*Action item*. Word for word, reproduce each entry.

======== Extracted records ========

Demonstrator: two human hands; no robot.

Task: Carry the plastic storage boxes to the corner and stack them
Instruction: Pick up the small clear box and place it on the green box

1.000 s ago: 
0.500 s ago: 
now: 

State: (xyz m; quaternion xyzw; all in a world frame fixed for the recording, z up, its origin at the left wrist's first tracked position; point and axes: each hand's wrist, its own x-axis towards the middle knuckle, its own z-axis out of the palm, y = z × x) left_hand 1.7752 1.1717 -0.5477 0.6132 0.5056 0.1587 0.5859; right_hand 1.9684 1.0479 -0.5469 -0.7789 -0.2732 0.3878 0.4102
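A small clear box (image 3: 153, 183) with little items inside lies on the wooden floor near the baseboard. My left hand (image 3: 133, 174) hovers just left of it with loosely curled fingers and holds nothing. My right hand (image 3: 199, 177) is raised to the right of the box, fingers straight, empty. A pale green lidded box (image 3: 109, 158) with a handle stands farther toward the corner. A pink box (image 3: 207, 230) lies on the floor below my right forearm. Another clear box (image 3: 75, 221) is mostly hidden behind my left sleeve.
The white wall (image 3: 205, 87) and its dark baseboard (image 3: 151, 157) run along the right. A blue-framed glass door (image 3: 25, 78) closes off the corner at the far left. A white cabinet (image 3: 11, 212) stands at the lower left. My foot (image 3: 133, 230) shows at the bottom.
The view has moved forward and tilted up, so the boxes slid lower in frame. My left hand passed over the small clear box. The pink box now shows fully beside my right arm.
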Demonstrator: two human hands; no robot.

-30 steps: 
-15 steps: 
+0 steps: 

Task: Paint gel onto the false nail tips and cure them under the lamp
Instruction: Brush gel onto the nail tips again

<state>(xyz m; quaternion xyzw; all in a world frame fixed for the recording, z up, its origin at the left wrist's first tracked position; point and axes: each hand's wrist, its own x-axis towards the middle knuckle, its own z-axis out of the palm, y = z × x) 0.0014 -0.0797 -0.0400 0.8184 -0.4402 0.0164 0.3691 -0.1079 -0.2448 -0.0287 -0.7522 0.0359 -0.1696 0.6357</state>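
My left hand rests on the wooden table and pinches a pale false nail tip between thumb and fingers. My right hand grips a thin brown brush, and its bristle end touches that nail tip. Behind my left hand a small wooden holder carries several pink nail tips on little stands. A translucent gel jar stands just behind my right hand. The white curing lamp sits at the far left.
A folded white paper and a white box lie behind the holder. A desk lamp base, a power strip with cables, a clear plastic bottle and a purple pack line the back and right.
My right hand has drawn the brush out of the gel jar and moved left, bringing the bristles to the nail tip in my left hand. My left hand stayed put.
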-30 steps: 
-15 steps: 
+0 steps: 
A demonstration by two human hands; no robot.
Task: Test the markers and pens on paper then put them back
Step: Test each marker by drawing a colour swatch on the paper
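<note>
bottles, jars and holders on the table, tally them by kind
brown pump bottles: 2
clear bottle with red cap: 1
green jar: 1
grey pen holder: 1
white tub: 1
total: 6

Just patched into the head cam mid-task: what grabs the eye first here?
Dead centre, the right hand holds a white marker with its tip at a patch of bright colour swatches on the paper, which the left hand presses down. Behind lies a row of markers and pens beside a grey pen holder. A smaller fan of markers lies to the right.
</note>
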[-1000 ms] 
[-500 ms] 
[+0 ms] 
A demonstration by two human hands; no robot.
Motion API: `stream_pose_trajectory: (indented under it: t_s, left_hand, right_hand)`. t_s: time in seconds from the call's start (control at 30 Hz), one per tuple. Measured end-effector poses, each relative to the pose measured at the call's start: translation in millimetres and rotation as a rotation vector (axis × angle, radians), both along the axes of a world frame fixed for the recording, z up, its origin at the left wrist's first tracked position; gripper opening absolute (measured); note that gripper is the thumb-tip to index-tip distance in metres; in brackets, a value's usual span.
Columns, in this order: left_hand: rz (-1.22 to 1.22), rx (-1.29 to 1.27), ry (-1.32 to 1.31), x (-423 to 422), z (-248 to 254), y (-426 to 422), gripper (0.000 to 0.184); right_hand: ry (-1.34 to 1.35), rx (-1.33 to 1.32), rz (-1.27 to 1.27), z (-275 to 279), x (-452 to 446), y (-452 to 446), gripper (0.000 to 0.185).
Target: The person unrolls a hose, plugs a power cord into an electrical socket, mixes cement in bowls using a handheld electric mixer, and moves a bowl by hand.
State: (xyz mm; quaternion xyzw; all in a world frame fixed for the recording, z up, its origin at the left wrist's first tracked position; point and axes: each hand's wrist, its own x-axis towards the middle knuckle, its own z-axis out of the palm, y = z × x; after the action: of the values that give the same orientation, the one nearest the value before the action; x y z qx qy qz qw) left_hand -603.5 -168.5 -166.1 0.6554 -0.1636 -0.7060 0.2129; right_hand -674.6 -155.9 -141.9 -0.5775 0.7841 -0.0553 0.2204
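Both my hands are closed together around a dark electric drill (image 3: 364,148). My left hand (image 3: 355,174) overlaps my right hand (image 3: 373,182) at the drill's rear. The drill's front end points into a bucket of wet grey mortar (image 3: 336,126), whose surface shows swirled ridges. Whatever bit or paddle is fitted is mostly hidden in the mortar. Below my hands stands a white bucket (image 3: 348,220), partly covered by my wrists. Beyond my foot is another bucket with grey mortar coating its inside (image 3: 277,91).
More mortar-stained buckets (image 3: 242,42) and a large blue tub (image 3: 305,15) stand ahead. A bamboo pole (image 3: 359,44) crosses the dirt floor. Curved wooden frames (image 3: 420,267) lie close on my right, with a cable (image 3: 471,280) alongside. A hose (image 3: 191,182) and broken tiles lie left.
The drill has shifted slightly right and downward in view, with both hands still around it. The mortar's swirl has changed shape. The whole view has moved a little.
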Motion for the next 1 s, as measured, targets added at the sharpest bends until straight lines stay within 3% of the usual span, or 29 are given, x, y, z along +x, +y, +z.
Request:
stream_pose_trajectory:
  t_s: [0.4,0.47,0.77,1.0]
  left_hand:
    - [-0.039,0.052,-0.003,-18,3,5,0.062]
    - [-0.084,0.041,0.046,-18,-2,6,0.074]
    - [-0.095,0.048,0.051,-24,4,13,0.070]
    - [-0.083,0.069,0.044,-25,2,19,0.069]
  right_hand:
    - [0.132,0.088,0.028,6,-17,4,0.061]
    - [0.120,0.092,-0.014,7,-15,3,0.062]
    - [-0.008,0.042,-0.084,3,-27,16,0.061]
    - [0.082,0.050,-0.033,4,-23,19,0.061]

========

*Your solution*.
Demonstrator: two human hands; no robot.

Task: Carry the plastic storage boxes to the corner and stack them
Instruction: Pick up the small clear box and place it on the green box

1.000 s ago: 
0.500 s ago: 
now: 

State: (xyz m; quaternion xyzw; all in a world frame fixed for the recording, z up, its origin at the left wrist's first tracked position; point and axes: each hand's wrist, its own x-axis towards the middle knuckle, its own z-axis out of the palm, y = z × x) left_hand 1.7752 1.1717 -0.5477 0.6132 0.5056 0.1587 0.5859; right_hand 1.9684 1.0479 -0.5469 -0.7789 -0.2732 0.3878 0.4102
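A small clear box (image 3: 153, 183) with little items inside lies on the wooden floor near the baseboard. My left hand (image 3: 133, 174) hovers just left of it with loosely curled fingers and holds nothing. My right hand (image 3: 199, 177) is raised to the right of the box, fingers straight, empty. A pale green lidded box (image 3: 109, 158) with a handle stands farther toward the corner. A pink box (image 3: 207, 230) lies on the floor below my right forearm. Another clear box (image 3: 75, 221) is mostly hidden behind my left sleeve.
The white wall (image 3: 205, 87) and its dark baseboard (image 3: 151, 157) run along the right. A blue-framed glass door (image 3: 25, 78) closes off the corner at the far left. A white cabinet (image 3: 11, 212) stands at the lower left. My foot (image 3: 133, 230) shows at the bottom.
The view has moved forward and tilted up, so the boxes slid lower in frame. My left hand passed over the small clear box. The pink box now shows fully beside my right arm.
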Demonstrator: two human hands; no robot.

-30 steps: 
-15 steps: 
+0 steps: 

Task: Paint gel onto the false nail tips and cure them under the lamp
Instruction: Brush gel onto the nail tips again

<state>(xyz m; quaternion xyzw; all in a world frame fixed for the recording, z up, its origin at the left wrist's first tracked position; point and axes: each hand's wrist, its own x-axis towards the middle knuckle, its own z-axis out of the palm, y = z × x) 0.0014 -0.0797 -0.0400 0.8184 -0.4402 0.0164 0.3691 -0.1079 -0.2448 -0.0287 -0.7522 0.0359 -0.1696 0.6357</state>
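My left hand rests on the wooden table and pinches a pale false nail tip between thumb and fingers. My right hand grips a thin brown brush, and its bristle end touches that nail tip. Behind my left hand a small wooden holder carries several pink nail tips on little stands. A translucent gel jar stands just behind my right hand. The white curing lamp sits at the far left.
A folded white paper and a white box lie behind the holder. A desk lamp base, a power strip with cables, a clear plastic bottle and a purple pack line the back and right.
My right hand has drawn the brush out of the gel jar and moved left, bringing the bristles to the nail tip in my left hand. My left hand stayed put.
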-30 steps: 
-15 steps: 
+0 steps: 
A demonstration by two human hands; no robot.
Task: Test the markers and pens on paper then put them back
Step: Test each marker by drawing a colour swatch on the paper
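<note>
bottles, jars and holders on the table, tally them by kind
brown pump bottles: 2
clear bottle with red cap: 1
green jar: 1
grey pen holder: 1
white tub: 1
total: 6

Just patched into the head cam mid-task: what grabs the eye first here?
Dead centre, the right hand holds a white marker with its tip at a patch of bright colour swatches on the paper, which the left hand presses down. Behind lies a row of markers and pens beside a grey pen holder. A smaller fan of markers lies to the right.
</note>
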[-1000 ms] 
[-500 ms] 
[+0 ms] 
A demonstration by two human hands; no robot.
Motion API: `stream_pose_trajectory: (indented under it: t_s, left_hand, right_hand)`. t_s: time in seconds from the call's start (control at 30 Hz), one per tuple. Measured end-effector poses, each relative to the pose measured at the call's start: translation in millimetres and rotation as a rotation vector (axis × angle, radians), both along the axes of a world frame fixed for the recording, z up, its origin at the left wrist's first tracked position; gripper opening absolute (measured); note that gripper is the thumb-tip to index-tip distance in metres; in brackets, a value's usual span.
Columns, in this order: left_hand: rz (-1.22 to 1.22), rx (-1.29 to 1.27), ry (-1.32 to 1.31), x (-423 to 422), z (-248 to 254), y (-426 to 422), gripper (0.000 to 0.184); right_hand: ry (-1.34 to 1.35), rx (-1.33 to 1.32), rz (-1.27 to 1.27), z (-275 to 279), x (-452 to 446), y (-452 to 446), gripper (0.000 to 0.185).
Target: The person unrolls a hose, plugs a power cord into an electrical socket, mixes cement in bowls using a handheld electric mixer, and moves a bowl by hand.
State: (xyz mm; quaternion xyzw; all in a world frame fixed for the recording, z up, its origin at the left wrist's first tracked position; point and axes: each hand's wrist, its own x-axis towards the middle knuckle, its own z-axis out of the palm, y = z × x; after the action: of the values that give the same orientation, the one nearest the value before the action; x y z qx qy qz qw) left_hand -603.5 -168.5 -166.1 0.6554 -0.1636 -0.7060 0.2129; right_hand -674.6 -155.9 -141.9 -0.5775 0.7841 -0.0553 0.2204
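Both my hands are closed together around a dark electric drill (image 3: 364,148). My left hand (image 3: 355,174) overlaps my right hand (image 3: 373,182) at the drill's rear. The drill's front end points into a bucket of wet grey mortar (image 3: 336,126), whose surface shows swirled ridges. Whatever bit or paddle is fitted is mostly hidden in the mortar. Below my hands stands a white bucket (image 3: 348,220), partly covered by my wrists. Beyond my foot is another bucket with grey mortar coating its inside (image 3: 277,91).
More mortar-stained buckets (image 3: 242,42) and a large blue tub (image 3: 305,15) stand ahead. A bamboo pole (image 3: 359,44) crosses the dirt floor. Curved wooden frames (image 3: 420,267) lie close on my right, with a cable (image 3: 471,280) alongside. A hose (image 3: 191,182) and broken tiles lie left.
The drill has shifted slightly right and downward in view, with both hands still around it. The mortar's swirl has changed shape. The whole view has moved a little.
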Motion for the next 1 s, as measured, targets added at the sharpest bends until straight lines stay within 3% of the usual span, or 29 are given, x, y, z along +x, +y, +z.
Request:
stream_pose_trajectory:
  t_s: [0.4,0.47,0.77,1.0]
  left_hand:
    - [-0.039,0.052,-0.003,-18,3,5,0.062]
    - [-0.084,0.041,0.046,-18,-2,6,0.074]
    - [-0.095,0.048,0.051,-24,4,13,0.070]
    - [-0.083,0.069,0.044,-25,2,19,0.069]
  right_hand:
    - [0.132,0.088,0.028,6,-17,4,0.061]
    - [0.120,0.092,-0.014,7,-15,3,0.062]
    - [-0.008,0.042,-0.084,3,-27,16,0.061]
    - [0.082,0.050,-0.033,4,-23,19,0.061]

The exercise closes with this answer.